Stored items
>>>
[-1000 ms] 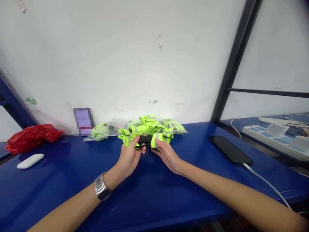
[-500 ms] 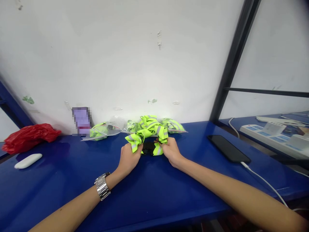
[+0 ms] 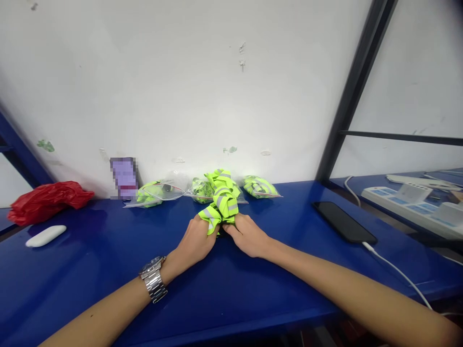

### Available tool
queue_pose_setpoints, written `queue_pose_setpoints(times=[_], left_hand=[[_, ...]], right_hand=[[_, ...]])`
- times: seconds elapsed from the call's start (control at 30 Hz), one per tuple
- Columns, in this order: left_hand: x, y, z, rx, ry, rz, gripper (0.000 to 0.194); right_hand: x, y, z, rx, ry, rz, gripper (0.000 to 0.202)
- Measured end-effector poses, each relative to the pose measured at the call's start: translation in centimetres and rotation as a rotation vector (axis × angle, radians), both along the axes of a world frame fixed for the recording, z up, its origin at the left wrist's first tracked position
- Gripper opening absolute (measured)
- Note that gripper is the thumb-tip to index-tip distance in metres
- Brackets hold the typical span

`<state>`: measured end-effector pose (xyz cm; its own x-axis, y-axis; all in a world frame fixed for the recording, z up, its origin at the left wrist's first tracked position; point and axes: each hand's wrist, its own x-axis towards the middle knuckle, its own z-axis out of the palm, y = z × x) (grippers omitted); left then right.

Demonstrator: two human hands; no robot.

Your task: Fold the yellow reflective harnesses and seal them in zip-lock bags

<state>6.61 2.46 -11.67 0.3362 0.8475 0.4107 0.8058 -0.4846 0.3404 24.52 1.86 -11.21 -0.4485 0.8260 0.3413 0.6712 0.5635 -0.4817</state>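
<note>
A bunched neon yellow strap with grey reflective bands (image 3: 226,200) rises above the blue table, between and behind my hands. My left hand (image 3: 198,239), with a metal watch on the wrist, is closed on its left part. My right hand (image 3: 249,234) is closed on its right part, thumb toward the left hand. The two hands are close together, with a small dark piece partly visible between them. Clear bags with similar yellow material lie behind: one at left (image 3: 150,193), one in the middle (image 3: 200,189), one at right (image 3: 259,187).
On the blue table (image 3: 231,294), a red plastic bag (image 3: 50,201) and a white case (image 3: 46,236) lie at left. A blurred purple-screened phone (image 3: 125,177) leans on the wall. At right are a black phone (image 3: 343,221) with a white cable and a power strip (image 3: 408,207).
My hands have come closer together, and the strap between them has bunched into a narrower bundle. The dark piece between the hands is now mostly hidden. The view has shifted slightly.
</note>
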Motion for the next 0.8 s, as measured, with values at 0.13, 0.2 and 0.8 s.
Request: queue_pose_setpoints(times=[0.13,0.2,0.8], left_hand=[[-0.1,-0.3,0.5,-0.132,-0.156,0.019,0.033],[-0.3,-0.3,0.6,-0.225,-0.27,0.083,0.039],[1.9,-1.1,1.7,-0.204,-0.373,0.179,0.047]], right_hand=[[0.5,-0.2,0.0,0.059,-0.199,0.016,0.017],[0.5,-0.4,0.3,0.081,-0.278,0.017,0.019],[-0.5,-0.1,-0.1,0.169,-0.542,0.031,0.032]])
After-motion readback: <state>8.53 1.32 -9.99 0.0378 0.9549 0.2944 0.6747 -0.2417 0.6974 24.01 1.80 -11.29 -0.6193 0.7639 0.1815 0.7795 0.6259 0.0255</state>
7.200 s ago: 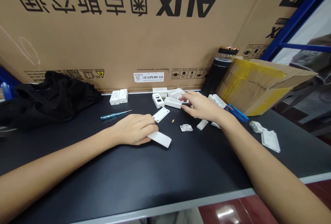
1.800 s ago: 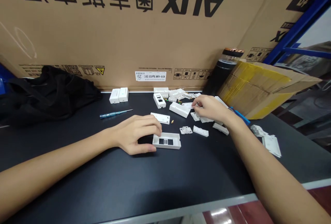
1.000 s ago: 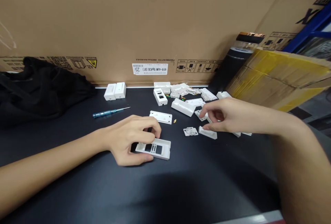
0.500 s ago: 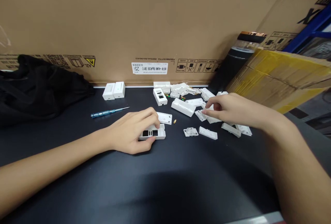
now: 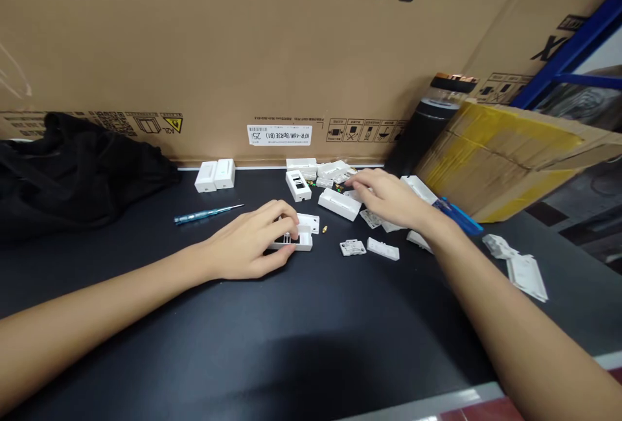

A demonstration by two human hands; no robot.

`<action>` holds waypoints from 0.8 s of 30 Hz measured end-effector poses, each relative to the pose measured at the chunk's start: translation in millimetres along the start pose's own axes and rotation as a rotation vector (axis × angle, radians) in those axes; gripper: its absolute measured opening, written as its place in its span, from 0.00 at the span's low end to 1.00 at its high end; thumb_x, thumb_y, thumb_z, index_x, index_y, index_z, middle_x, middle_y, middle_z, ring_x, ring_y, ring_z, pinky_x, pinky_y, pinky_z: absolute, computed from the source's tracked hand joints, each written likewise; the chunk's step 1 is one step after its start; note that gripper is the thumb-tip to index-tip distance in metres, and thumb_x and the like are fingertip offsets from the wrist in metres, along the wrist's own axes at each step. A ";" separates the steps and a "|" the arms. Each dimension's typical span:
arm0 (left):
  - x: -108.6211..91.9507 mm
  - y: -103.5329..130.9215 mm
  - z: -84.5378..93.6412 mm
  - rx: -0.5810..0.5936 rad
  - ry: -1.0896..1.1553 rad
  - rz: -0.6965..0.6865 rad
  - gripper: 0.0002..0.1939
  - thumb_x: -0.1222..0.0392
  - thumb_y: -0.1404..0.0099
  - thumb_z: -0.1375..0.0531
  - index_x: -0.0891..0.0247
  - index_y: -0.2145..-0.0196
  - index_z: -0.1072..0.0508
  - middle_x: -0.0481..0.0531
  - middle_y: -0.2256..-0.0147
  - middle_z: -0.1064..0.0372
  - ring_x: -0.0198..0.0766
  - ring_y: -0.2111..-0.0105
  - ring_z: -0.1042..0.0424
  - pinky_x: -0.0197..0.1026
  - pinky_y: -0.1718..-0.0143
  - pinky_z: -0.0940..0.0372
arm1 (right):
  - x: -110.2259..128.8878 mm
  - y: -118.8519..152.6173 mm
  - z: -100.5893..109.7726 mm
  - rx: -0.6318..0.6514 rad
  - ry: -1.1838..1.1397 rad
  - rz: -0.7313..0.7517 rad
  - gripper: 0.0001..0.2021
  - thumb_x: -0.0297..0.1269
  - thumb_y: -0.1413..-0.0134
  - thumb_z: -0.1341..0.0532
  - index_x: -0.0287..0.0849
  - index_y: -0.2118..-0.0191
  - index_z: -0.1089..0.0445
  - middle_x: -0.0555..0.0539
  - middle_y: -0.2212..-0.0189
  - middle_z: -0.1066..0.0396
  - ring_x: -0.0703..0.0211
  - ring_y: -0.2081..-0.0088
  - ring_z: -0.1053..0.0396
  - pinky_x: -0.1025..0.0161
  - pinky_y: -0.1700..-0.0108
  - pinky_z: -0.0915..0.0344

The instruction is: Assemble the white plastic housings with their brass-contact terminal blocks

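Observation:
My left hand (image 5: pixel 257 239) grips a white plastic housing (image 5: pixel 304 239) with rectangular openings, flat on the dark table; fingers rest on its far side and the thumb on its near edge. Just behind it lies a white plate (image 5: pixel 309 221), with a small brass piece (image 5: pixel 324 229) to the right. My right hand (image 5: pixel 386 197) reaches over a scatter of white plastic parts, fingers stretched toward small brass and green pieces (image 5: pixel 339 187) at the back. Nothing shows in its grasp; the fingertips' undersides are hidden. Near it sits a long white cover (image 5: pixel 339 204).
A blue screwdriver (image 5: pixel 207 214) lies left of my left hand, with two white closed units (image 5: pixel 215 175) behind it. Black cloth (image 5: pixel 82 171) is at far left. A large carton (image 5: pixel 218 71) stands behind; a black bottle (image 5: pixel 422 123) and taped box (image 5: pixel 495 155) stand right.
My right hand has moved left and farther back, over the rear parts. My left hand stays on the housing. The view has shifted, uncovering a blue-handled tool and more white parts at right.

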State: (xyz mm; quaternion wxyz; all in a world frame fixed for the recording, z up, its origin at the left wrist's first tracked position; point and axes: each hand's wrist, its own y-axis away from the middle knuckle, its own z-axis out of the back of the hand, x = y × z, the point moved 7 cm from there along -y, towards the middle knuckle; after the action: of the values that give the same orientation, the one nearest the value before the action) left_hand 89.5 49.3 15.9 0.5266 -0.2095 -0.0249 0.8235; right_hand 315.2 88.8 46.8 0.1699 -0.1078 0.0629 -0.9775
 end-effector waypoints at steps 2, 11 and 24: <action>0.0 0.0 -0.3 -0.002 -0.004 0.003 0.07 0.57 0.28 0.46 0.58 0.55 0.33 0.55 0.49 0.37 0.43 0.52 0.32 0.46 0.54 0.31 | 7.1 -10.5 -6.2 0.055 -0.016 0.013 0.19 0.37 0.34 0.50 0.39 0.53 0.23 0.40 0.54 0.22 0.50 0.55 0.27 0.59 0.53 0.37; 1.5 1.1 2.1 -0.072 -0.073 0.038 0.08 0.53 0.30 0.45 0.60 0.61 0.34 0.53 0.55 0.36 0.41 0.58 0.33 0.45 0.60 0.32 | 5.4 -66.8 -19.1 0.185 0.112 -0.024 0.11 0.36 0.45 0.38 0.47 0.58 0.19 0.45 0.61 0.19 0.50 0.60 0.24 0.60 0.57 0.35; 2.4 0.6 2.9 -0.070 -0.070 0.053 0.08 0.53 0.30 0.45 0.59 0.60 0.34 0.52 0.54 0.36 0.40 0.57 0.32 0.43 0.63 0.32 | 13.9 -74.2 -11.5 0.148 0.183 -0.050 0.07 0.33 0.52 0.37 0.47 0.67 0.21 0.47 0.69 0.22 0.53 0.67 0.28 0.61 0.67 0.41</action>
State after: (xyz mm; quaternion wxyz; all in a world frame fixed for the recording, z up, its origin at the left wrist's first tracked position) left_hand 87.1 51.6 17.5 0.4957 -0.1993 -0.0666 0.8427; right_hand 276.1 154.4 50.1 0.1463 -0.0070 0.0033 -0.9892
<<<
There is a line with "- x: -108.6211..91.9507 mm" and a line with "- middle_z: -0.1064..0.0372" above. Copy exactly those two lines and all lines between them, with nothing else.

  - x: -108.6211..91.9507 mm
  - y: -103.5329..130.9215 mm
  - z: -84.5378..93.6412 mm
  - rx: -0.5810..0.5936 rad
  - ry: -1.0896..1.1553 rad
  - rz: -0.6965..0.6865 rad
  - gripper: 0.0002..0.1939
  - thumb_x: -0.1222..0.0392
  - thumb_y: -0.1404..0.0099
  - thumb_z: -0.1375..0.0531
  - index_x: -0.0891..0.0247
  - index_y: -0.2145..-0.0196
  - index_z: -0.1072..0.0508
  - middle_x: -0.0481..0.0531
  - middle_y: -0.2256..-0.0147
  - middle_z: -0.1064..0.0372

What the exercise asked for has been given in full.